**Instructions for the task:**
Wherever "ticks" turns up in the entries, copy out the line that holds it.

--- Data for analysis ---

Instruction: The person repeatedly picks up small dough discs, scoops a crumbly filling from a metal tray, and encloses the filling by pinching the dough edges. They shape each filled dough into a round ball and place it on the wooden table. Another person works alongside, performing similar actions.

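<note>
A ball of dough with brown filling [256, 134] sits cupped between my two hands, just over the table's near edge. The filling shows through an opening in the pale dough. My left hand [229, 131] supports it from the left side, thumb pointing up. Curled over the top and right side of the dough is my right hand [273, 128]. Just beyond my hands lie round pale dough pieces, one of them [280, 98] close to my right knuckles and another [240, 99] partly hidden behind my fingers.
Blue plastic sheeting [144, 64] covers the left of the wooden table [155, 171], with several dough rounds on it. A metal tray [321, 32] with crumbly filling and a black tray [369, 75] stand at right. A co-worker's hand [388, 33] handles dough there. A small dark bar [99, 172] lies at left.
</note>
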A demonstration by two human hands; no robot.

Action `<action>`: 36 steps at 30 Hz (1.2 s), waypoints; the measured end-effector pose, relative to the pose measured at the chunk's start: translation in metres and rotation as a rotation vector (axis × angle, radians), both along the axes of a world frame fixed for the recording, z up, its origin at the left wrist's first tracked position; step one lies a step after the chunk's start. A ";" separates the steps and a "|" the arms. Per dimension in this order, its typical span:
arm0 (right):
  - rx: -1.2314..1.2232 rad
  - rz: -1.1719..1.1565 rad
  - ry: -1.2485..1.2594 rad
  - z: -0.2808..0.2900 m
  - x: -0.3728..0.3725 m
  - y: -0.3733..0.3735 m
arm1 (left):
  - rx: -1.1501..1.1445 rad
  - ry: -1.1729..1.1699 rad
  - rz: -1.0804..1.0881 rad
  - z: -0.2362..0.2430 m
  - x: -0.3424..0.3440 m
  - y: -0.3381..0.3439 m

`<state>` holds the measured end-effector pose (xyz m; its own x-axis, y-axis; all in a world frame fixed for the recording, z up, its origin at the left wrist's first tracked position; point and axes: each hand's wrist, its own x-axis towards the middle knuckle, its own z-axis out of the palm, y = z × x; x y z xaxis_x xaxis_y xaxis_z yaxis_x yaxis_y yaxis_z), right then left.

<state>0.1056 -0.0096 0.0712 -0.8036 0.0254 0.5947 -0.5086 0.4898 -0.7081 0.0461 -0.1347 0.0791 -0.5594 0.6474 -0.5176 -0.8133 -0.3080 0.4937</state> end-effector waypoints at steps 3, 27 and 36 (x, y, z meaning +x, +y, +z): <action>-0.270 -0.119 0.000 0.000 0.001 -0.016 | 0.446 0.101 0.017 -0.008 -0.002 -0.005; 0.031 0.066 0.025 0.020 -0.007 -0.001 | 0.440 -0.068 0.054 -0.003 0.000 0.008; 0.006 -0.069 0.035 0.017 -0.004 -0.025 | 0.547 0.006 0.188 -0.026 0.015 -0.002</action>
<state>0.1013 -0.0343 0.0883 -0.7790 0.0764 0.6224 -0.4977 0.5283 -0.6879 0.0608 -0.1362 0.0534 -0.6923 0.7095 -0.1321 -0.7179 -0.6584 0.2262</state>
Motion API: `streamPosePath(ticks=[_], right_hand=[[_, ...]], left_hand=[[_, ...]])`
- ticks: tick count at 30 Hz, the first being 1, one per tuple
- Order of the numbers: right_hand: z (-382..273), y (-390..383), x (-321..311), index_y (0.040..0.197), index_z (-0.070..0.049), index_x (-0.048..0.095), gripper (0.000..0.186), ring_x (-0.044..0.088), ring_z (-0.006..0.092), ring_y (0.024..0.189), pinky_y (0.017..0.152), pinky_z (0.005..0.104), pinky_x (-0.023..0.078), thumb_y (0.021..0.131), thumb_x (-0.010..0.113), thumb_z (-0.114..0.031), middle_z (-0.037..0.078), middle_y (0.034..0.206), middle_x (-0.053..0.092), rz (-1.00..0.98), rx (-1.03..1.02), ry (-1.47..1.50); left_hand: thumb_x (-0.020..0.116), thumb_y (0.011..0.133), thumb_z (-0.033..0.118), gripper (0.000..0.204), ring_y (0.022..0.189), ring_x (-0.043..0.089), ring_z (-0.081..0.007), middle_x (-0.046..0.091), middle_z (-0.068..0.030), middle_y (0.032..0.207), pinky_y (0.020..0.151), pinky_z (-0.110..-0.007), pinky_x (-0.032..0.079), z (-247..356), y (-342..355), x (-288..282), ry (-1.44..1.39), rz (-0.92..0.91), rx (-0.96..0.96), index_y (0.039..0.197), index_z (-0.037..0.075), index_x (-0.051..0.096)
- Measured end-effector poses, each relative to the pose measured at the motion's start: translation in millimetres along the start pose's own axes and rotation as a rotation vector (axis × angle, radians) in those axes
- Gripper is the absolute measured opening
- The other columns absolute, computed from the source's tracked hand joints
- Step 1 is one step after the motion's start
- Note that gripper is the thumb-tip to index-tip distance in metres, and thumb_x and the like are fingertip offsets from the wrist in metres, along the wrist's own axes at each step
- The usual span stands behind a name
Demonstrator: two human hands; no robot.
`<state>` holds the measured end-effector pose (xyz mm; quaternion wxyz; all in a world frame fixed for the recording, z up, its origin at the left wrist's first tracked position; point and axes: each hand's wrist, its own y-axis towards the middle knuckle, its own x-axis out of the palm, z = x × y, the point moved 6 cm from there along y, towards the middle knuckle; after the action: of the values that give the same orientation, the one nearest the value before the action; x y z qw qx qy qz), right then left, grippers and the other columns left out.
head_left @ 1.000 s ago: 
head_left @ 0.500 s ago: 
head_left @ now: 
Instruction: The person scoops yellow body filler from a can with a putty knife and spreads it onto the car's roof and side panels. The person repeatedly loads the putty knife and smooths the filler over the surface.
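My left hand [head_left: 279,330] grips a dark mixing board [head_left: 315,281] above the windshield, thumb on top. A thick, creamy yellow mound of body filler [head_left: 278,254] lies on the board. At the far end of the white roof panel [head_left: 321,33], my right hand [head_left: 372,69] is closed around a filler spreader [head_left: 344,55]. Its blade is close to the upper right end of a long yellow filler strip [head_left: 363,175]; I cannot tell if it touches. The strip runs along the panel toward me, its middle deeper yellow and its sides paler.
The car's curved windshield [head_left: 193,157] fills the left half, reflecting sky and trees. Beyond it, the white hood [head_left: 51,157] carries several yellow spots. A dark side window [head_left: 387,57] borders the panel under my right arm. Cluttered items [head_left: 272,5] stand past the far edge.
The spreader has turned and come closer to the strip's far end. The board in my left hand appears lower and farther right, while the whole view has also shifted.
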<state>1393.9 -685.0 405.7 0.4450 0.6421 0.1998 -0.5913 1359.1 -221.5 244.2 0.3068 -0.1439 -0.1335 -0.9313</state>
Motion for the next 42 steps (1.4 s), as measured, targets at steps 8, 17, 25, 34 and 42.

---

**Result of the exercise:**
Motion API: `streamPosePath(ticks=[_], right_hand=[[_, ...]], left_hand=[[_, ...]])`
- ticks: tick count at 30 Hz, the first being 1, one per tuple

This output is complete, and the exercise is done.